С этими словами он вынул из кармана огромный бумажник и открыл его.

Капитан остановил его движением руки и сказал:

-- Не торопитесь, пожалуйста, вы забыли сказать мне имя вашего обожаемого племянника.

-- Джордж Клинтон, совсем юноша и такой красавец!

-- Я знаю его, -- заметил капитан холодно.

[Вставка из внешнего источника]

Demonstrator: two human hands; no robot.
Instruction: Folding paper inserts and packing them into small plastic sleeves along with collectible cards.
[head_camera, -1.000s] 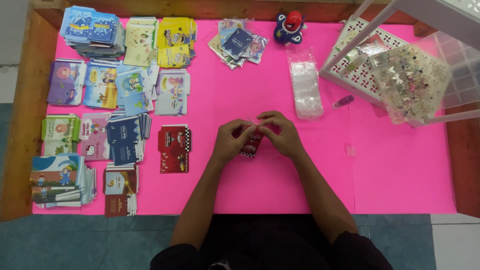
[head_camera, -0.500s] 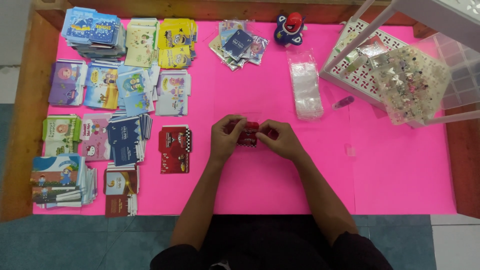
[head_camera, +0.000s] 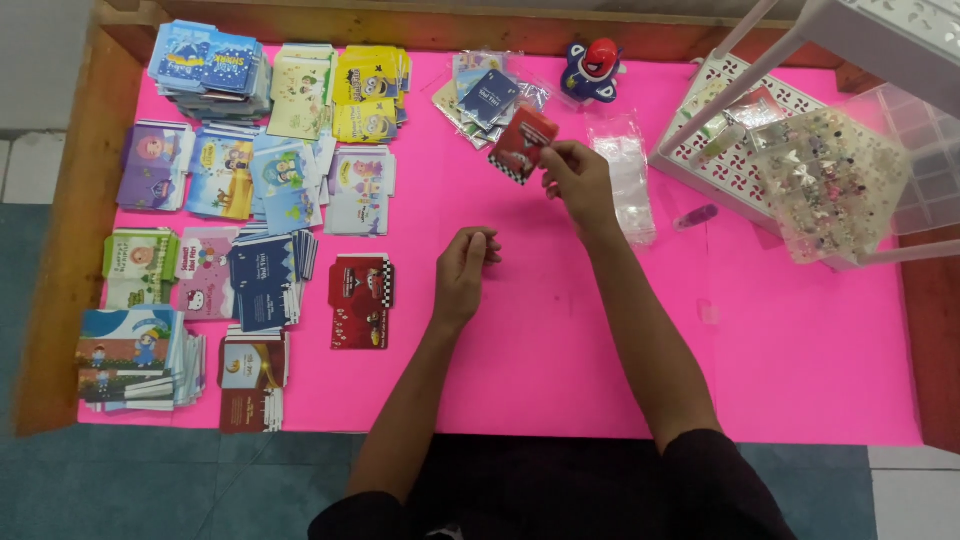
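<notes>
My right hand (head_camera: 578, 178) is stretched toward the far side of the pink table (head_camera: 560, 340) and pinches a small red packet (head_camera: 521, 144) with a checkered edge. The packet hovers just right of a loose pile of wrapped packets (head_camera: 485, 95) at the back. My left hand (head_camera: 465, 272) rests on the table near the middle, fingers loosely curled, holding nothing. A short stack of red envelopes with a car picture (head_camera: 360, 300) lies to its left.
Several stacks of printed envelopes (head_camera: 240, 180) cover the left half of the table. A stack of clear plastic sleeves (head_camera: 625, 175) lies beside my right hand. A red and blue toy (head_camera: 592, 70) stands at the back. A white rack and clear compartment box (head_camera: 830, 180) fill the right.
Both hands were together on the red packet at the table's middle. My right hand has carried it away toward the back pile, and my left hand has let go.
</notes>
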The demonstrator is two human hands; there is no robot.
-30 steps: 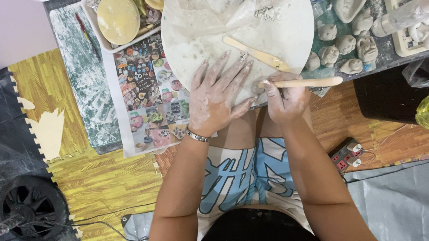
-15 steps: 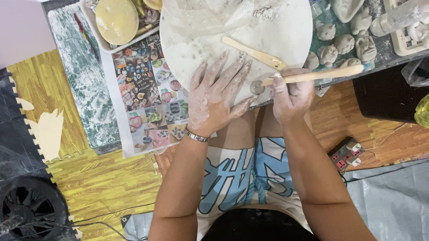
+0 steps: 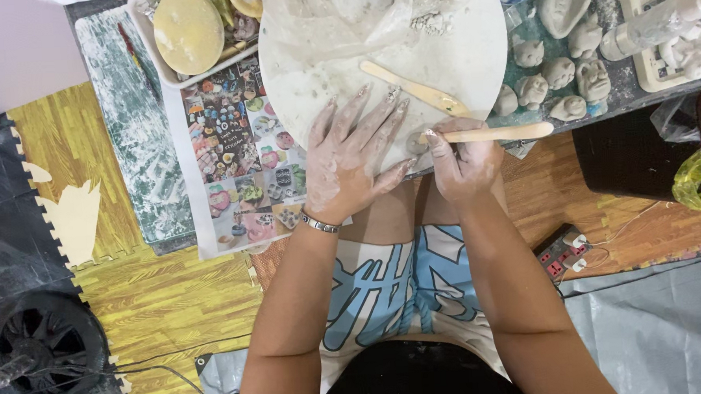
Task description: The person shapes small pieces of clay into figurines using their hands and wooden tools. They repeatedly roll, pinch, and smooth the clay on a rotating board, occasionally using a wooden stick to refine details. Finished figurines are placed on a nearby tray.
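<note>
Clay-dusted and pale, your left hand [image 3: 349, 161] lies flat and open on the round white board [image 3: 470, 50], fingers spread, holding nothing. Just right of it, your right hand [image 3: 459, 165] is closed around a wooden modelling stick [image 3: 493, 133]. Half a second ago the stick angled up to the right; now it lies level, its tip pressed into a small clay lump [image 3: 419, 141] at the board's near edge. A second wooden tool [image 3: 413, 88] rests further up the board, untouched.
</note>
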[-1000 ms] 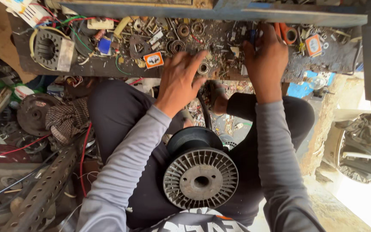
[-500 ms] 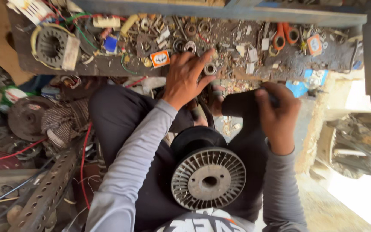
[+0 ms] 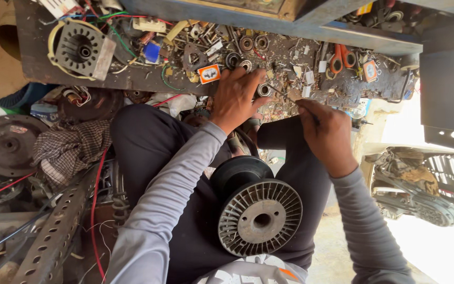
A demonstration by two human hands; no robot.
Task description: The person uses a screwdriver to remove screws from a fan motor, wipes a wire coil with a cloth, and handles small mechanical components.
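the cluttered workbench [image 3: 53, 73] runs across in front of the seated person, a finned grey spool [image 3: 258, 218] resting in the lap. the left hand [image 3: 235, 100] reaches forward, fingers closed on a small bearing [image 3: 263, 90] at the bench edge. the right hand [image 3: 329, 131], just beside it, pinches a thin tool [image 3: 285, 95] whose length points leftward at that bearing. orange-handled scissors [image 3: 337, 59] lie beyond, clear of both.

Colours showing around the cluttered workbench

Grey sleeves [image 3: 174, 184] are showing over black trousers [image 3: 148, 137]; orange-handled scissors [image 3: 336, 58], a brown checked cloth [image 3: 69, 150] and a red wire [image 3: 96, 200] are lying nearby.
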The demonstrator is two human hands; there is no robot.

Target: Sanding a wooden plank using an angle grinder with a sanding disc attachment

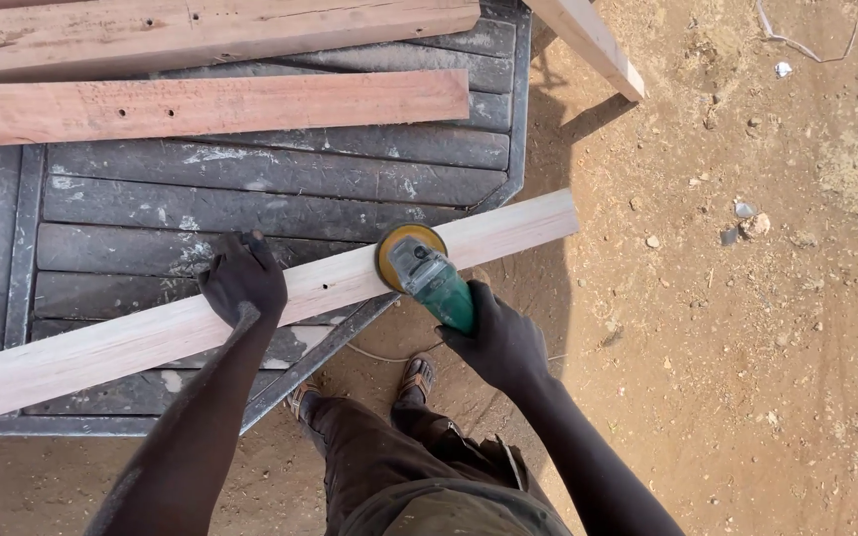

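Head view: the left hand presses flat, fingers spread, on a long pale plank, while the right hand is wrapped tightly around the green body of an angle grinder, its disc resting on the plank's upper face. The plank lies diagonally across a dark ribbed metal panel, one end overhanging sandy ground. It looks stiff, fairly light and dusty-smooth, likely best pinned near mid-length. Two reddish boards lie beyond.
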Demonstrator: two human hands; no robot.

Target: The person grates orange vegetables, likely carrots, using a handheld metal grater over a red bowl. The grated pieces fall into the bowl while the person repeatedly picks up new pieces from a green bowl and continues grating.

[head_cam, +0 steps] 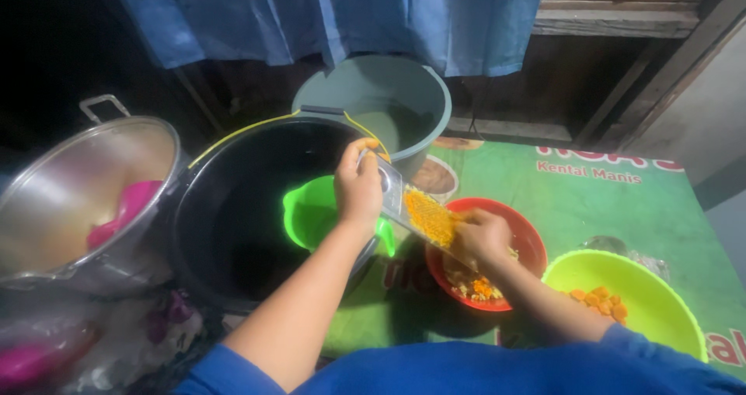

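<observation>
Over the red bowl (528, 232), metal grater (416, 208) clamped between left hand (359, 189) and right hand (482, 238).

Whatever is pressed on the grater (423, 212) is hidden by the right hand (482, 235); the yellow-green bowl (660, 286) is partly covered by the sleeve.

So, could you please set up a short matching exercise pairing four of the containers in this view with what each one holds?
Things:
1. red bowl
2. yellow-green bowl
3. metal pot
4. black bucket

Contents:
A. a pink scoop
B. a bright green dipper
C. orange chunks
D. grated orange shreds under the grater

Pairs: 1-D, 2-C, 3-A, 4-B
</observation>
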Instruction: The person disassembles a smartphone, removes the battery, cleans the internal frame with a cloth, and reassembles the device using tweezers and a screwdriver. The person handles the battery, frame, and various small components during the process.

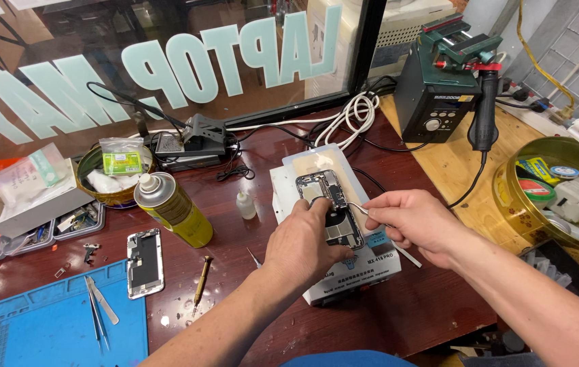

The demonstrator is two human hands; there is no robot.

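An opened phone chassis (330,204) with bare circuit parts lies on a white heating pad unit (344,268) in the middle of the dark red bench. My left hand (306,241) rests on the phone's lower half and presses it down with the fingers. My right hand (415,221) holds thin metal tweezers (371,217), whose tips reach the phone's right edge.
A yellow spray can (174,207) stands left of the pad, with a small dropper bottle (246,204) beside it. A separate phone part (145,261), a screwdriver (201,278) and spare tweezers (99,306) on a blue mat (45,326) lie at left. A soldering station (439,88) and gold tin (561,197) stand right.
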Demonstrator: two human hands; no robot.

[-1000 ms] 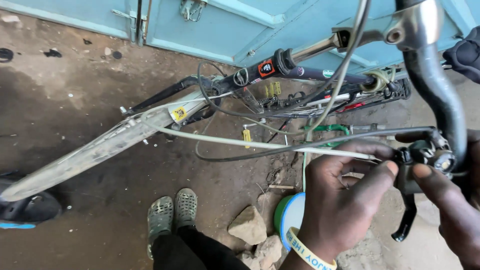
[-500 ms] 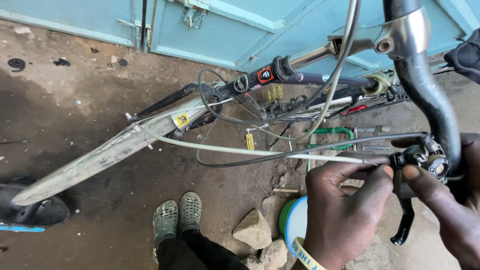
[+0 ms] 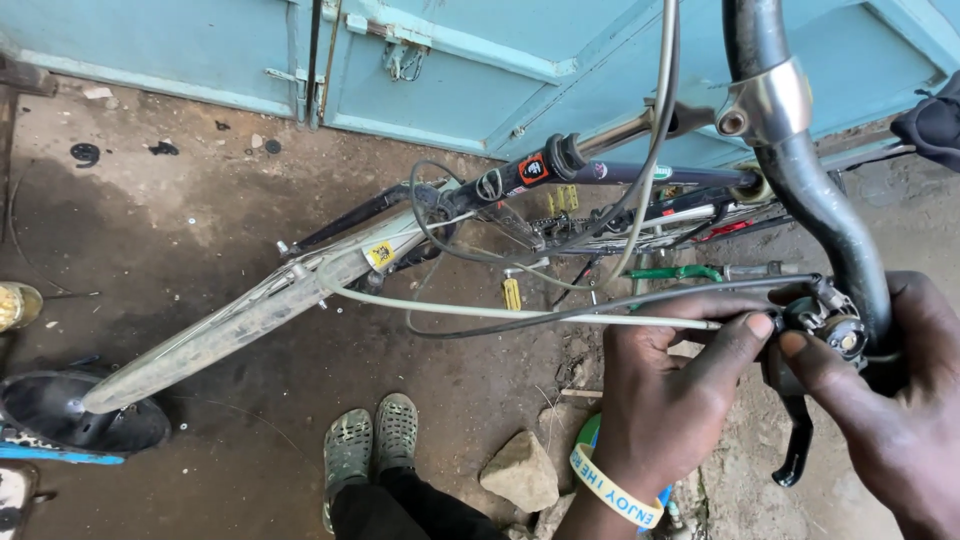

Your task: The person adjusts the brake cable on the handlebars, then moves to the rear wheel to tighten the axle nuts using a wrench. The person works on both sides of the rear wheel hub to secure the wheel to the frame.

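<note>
Bare concrete yard floor [image 3: 180, 250], stained dark, backed by pale blue metal doors [image 3: 480, 90]; viewed from above.

Nearest: left hand [image 3: 670, 400], yellow wristband [image 3: 610, 490], thumb and forefinger closed in a pinch on the pale cable housing [image 3: 520, 313] where it enters the brake lever clamp [image 3: 835, 330]. Right hand [image 3: 890, 410], fingers curled round the black handlebar [image 3: 830, 220], thumb tip pressed against the clamp; a holding grip, not open. Black brake lever blade [image 3: 797, 450] hangs below the clamp.

Handling, as judged: housing is light and springy, bends in a long arc yet resists kinking; probably slick and dusty, so best pinched close to its end, as now. Clamp and lever are rigid metal, small parts, easy to drop; steady them against the bar.

Middle: stone [image 3: 520, 470] and green-blue rim of a round tub [image 3: 590, 435] beside the wrist; contents hidden. Two grey-green clogs [image 3: 372, 445] below.

Farther: second bicycle [image 3: 500, 230] lying on its side, long grey mudguard [image 3: 230, 325], looped cables. Black bowl-shaped part [image 3: 80, 415] at left edge appears to hold nothing; a yellowish jar [image 3: 15, 305] beyond it, contents unclear.
</note>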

-- Так вы уже знаете его, следовательно, вы возвратите его мне?

-- Может быть, но надо хорошенько подумать. Это дело совсем не так просто, как вы думаете. Джордж Клинтон не одинок; он приобрел здесь могущественных друзей. Но виноват; я прикажу доставить вас в форт; через два или три дня вы получите мой ответ.

-- Но у меня деньги с собой.

-- Поберегите их пока у себя, -- ответил Том Митчелл и опять ударил в гонг.

Вошел Камот.

-- Но... -- хотел было возразить американец.

-- Ни слова, пока не получите моего ответа. Прощайте; идите за этим человеком.

Толстяк ушел, как и пришел, ворча, пыхтя, отдуваясь и обливаясь потом.

-- Теперь очередь за последним, -- прошептал капитан, -- посмотрим, что ему надо.

Он отворил дверь и с легким поклоном и любезной улыбкой сказал пожилому французу, расхаживавшему по гостиной:

-- Господин Эбрар, не угодно ли?

Француз посмотрел на него с удивлением, но по вторичному приглашению хозяина отважно вошел в его кабинет.